Closing Modern Attack Gaps: How Vectra AI + Zscaler Deliver Modern Network Protection
Zoey Chu · 2026-06-03 · via Vectra AI Blog

This post was co-authored by Brad Woodberg, Sr. Director Product Management, Vectra AI, and Abhishek Gupta, Principal Field Product Management, Zscaler

The network has changed.

Users work everywhere. Applications live across SaaS, cloud, and private environments. Traffic is increasingly encrypted. And attackers have adapted faster than most security architectures.

Over the last several years, organizations have embraced Zero Trust and Security Service Edge (SSE) architectures to securely connect users to applications wherever they are. That shift has dramatically improved access security and reduced reliance on legacy VPNs and perimeter defenses.

But modern attackers don't stop at the access layer.

They hide command-and-control traffic inside encrypted sessions. They move laterally across hybrid environments. They compromise identities and abuse legitimate SaaS workflows. In other words, they exploit the gaps between what network teams can see and what security teams can investigate.

That is why Vectra AI and Zscaler have expanded our integration.

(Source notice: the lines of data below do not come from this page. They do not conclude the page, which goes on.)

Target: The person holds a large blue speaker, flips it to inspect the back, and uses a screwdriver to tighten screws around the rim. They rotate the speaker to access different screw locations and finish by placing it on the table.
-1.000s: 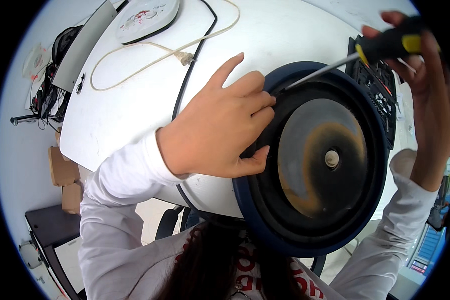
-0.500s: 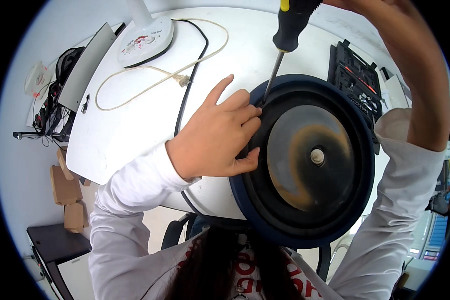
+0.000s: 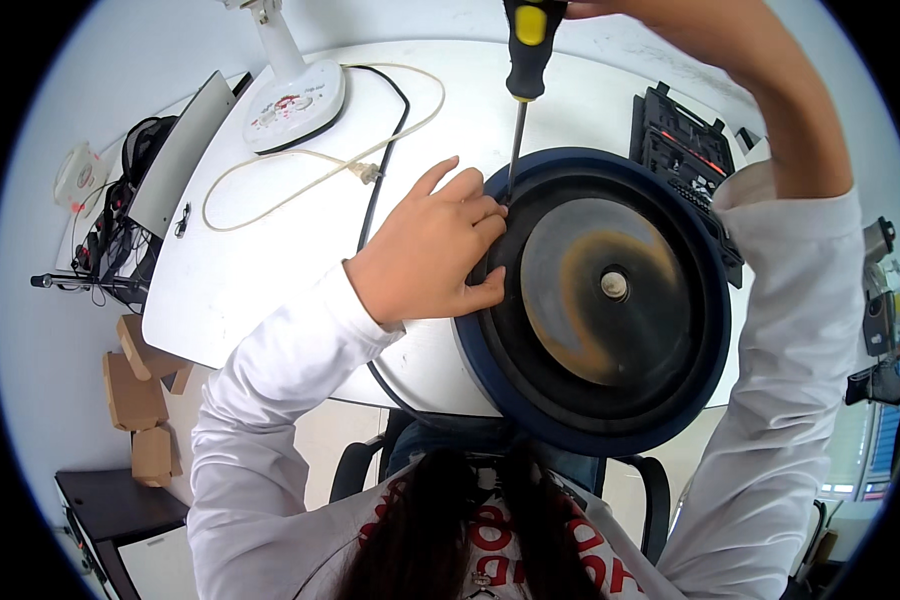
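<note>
A round appliance with a dark blue outer rim [image 3: 712,370] rests at the table's front edge. Inside its black ring is a grey metal disc [image 3: 660,345] with brown scorch marks and a small white stud at the centre. My left hand [image 3: 433,245] grips the appliance's left side, index finger raised, other fingers curled by the screwdriver's tip. The screwdriver [image 3: 526,60], black and yellow, stands nearly upright with its tip in the black ring; what the tip touches is hidden. My right hand [image 3: 602,8] holds its handle from above, mostly cut off by the top edge.
A white fan-like stand [image 3: 300,100] with a beige cord and plug [image 3: 367,172] stands far left on the white table [image 3: 280,265]. A black cable [image 3: 380,175] runs past my left hand. At the right lies an open black tool case [image 3: 685,150]. Cardboard boxes [image 3: 135,390] lie lower left.
The screwdriver has come more upright, its handle shifting left with my right hand and forearm. My left hand keeps its place on the appliance. The whole view has shifted slightly.
</note>
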The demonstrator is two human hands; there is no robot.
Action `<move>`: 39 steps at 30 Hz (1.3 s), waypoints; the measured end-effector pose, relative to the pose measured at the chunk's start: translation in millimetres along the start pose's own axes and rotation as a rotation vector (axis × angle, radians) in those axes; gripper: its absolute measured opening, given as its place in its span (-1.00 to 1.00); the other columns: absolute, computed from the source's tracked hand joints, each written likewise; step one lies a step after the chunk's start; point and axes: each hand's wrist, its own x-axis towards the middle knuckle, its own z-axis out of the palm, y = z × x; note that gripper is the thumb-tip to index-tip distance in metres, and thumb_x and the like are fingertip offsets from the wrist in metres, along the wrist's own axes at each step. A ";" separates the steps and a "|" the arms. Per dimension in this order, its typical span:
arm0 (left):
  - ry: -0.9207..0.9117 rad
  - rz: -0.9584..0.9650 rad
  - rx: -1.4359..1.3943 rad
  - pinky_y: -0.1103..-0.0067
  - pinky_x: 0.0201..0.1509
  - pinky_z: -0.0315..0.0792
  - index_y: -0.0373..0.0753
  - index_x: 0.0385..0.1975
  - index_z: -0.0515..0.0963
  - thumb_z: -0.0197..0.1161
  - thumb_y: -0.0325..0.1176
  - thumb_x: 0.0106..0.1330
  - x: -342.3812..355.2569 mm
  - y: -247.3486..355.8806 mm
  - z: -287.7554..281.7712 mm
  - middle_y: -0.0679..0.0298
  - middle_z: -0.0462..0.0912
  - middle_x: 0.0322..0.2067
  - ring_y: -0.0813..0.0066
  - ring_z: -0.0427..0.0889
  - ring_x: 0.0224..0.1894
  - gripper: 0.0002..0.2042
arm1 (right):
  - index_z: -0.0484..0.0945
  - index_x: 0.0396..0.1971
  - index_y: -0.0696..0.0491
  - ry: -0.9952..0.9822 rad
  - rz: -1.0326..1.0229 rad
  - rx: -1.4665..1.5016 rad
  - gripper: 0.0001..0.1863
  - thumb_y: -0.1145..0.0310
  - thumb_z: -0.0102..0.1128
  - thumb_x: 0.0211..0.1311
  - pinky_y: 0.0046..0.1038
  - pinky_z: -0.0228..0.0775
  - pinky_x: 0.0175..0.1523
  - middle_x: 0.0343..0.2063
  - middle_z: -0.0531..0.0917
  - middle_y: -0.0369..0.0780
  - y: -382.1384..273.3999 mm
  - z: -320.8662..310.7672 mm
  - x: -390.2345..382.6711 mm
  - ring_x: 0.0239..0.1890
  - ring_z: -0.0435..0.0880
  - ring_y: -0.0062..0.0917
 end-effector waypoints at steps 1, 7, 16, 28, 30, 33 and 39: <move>0.004 0.002 0.006 0.20 0.37 0.12 -0.40 -0.23 0.60 0.22 -0.23 -0.05 0.1 0.9 -0.5 0.15 0.62 -0.23 0.23 0.43 -0.12 -0.58 | 0.49 -0.14 0.25 -0.034 0.073 -0.036 -0.63 0.21 0.10 0.29 -0.52 0.43 -0.17 -0.41 0.60 -0.13 -1.8 -2.0 5.1 -0.37 0.59 -0.48; 0.064 0.013 0.035 0.23 0.33 0.15 -0.39 -0.31 0.60 0.21 -0.17 0.03 -4.6 1.5 3.8 0.18 0.62 -0.29 0.30 0.43 -0.06 -0.63 | 0.47 -0.23 0.23 -0.047 0.256 0.091 -0.63 0.17 -0.08 0.37 -0.46 0.35 -0.20 -0.47 0.56 -0.15 -14.7 0.4 6.6 -0.43 0.48 -0.48; 0.099 0.040 -0.044 0.38 0.11 0.34 -0.36 -0.26 0.60 0.24 -0.32 -0.01 -4.5 -3.0 3.2 0.21 0.64 -0.18 0.27 0.42 -0.15 -0.68 | 0.57 -0.29 0.21 -0.046 0.192 -0.099 -0.70 0.24 0.07 0.27 -0.42 0.43 -0.22 -0.41 0.64 -0.07 -19.5 -7.4 3.5 -0.40 0.61 -0.38; 0.732 -0.130 -0.911 0.55 0.12 0.36 -0.36 -0.16 0.50 0.21 -0.30 0.21 43.9 -16.5 -36.1 0.15 0.61 -0.21 0.43 0.57 -0.11 -0.71 | 0.38 -0.15 0.32 -0.110 0.226 0.119 -0.64 0.28 -0.07 0.31 -0.34 0.43 -0.23 -0.41 0.61 0.03 7.7 3.7 11.9 -0.36 0.62 -0.27; 0.627 -0.200 -1.104 0.56 -0.08 0.39 -0.32 -0.15 0.46 0.18 -0.40 0.21 64.7 -3.8 -52.1 0.17 0.53 -0.23 0.44 0.50 -0.20 -0.76 | 0.41 -0.12 0.31 -0.154 0.187 0.079 -0.63 0.26 -0.05 0.31 -0.34 0.43 -0.20 -0.37 0.62 0.04 -1.5 -4.3 7.2 -0.33 0.62 -0.25; 0.647 -0.219 -1.135 0.63 -0.36 0.30 -0.29 -0.27 0.42 0.17 -0.44 0.21 87.7 8.1 -50.3 0.32 0.44 -0.41 0.60 0.38 -0.39 -0.86 | 0.43 -0.06 0.31 -0.128 0.124 0.017 -0.59 0.24 -0.04 0.32 -0.35 0.45 -0.14 -0.30 0.62 0.09 5.0 -1.1 6.7 -0.26 0.63 -0.20; 0.583 -0.268 -1.270 0.66 -0.64 0.10 -0.20 -0.46 0.38 0.19 -0.30 0.27 106.0 -6.6 -47.1 0.43 0.31 -0.74 0.65 0.21 -0.74 -0.83 | 0.28 0.21 0.24 -0.147 0.153 0.368 -0.49 0.34 -0.08 0.30 -0.37 0.35 0.10 0.03 0.49 0.05 -3.9 -15.3 -7.3 0.00 0.53 -0.27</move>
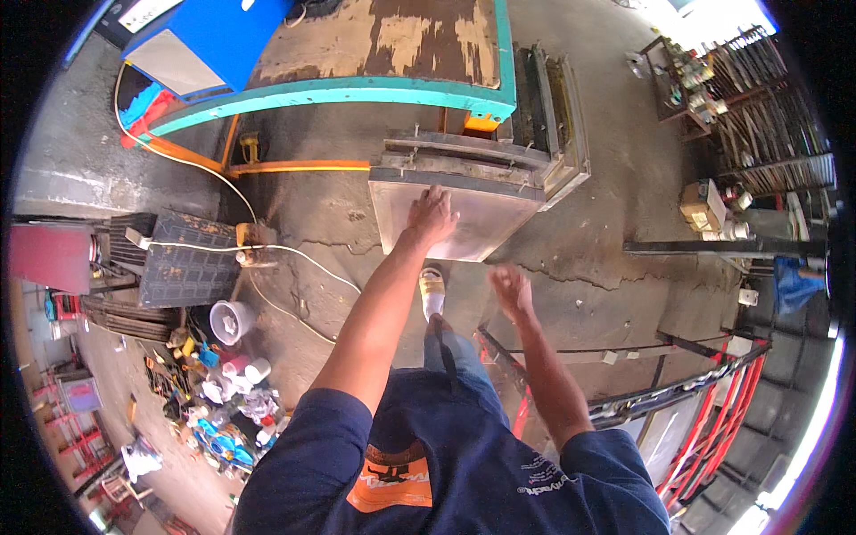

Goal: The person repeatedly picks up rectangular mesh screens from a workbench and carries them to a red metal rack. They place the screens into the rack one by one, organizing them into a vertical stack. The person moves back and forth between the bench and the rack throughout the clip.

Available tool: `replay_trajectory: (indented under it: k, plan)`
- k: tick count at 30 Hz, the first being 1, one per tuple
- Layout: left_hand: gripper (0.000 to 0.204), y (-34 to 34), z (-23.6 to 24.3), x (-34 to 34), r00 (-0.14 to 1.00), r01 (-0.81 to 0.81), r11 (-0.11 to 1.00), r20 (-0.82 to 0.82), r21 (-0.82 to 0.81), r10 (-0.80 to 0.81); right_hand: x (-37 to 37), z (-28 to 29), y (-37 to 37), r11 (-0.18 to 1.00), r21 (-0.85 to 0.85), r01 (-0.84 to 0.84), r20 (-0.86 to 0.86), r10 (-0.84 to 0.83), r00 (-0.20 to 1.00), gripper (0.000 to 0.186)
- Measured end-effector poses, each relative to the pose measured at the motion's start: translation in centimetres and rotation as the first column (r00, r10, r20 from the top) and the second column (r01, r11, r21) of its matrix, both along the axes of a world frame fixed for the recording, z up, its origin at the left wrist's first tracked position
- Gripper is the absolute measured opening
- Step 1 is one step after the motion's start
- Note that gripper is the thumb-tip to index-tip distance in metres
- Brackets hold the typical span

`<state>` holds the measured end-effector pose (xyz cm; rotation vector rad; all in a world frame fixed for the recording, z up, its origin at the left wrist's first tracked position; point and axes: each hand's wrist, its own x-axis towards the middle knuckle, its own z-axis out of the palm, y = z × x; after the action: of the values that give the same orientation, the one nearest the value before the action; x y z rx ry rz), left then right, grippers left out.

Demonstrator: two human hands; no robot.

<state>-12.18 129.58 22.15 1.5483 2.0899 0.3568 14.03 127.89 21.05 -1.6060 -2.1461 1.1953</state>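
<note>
My left hand (432, 217) reaches forward over a flat silver panel (473, 223) with a dark top edge. Its fingers are stretched out and lie at the panel's face, just below that edge. The panel leans at the front of a stack of metal frames (464, 153), some with small bolts sticking up. My right hand (511, 290) hangs in the air to the right of the panel's lower corner, apart from it. Its fingers are curled in, and nothing shows in them.
A turquoise-edged table (330, 92) stands ahead, with a blue box (214, 45) at its left. White cable (294, 252) crosses the floor. Rubbish and a white bucket (231, 322) lie left. A red rack (713, 419) stands at the right, with shelves (776, 125) beyond.
</note>
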Motion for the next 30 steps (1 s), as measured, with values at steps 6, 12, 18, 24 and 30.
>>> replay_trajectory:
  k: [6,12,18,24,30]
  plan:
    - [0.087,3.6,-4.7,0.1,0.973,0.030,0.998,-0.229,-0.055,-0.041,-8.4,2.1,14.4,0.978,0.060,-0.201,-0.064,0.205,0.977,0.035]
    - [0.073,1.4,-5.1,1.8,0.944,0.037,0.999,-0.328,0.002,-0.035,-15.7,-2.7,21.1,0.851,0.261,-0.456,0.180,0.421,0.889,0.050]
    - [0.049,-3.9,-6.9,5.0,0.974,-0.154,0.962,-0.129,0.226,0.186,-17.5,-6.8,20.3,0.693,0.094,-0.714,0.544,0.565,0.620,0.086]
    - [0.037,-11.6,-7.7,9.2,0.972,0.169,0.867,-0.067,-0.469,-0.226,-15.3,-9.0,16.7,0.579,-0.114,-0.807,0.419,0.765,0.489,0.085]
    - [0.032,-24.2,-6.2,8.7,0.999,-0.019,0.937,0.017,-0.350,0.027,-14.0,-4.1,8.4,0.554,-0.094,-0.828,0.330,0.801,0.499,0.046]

Together, we combine Zscaler's Zero Trust Exchange with Vectra AI's AI-driven threat detection and investigation capabilities to provide a unified view across internet traffic, private application access, cloud environments, and modern identities. The result is a shared operational picture that helps bridge the longstanding divide between NetOps and SecOps.

From Hunt Club to Zenith Live: A Shared Vision for Modern Network Protection

Earlier this year, we had the opportunity to present together at Vectra AI's Hunt Club customer conference, where we shared our joint vision for Modern Network Protection. The presentation focused on a simple reality: organizations have modernized access with Zero Trust and SSE, but attackers have modernized faster.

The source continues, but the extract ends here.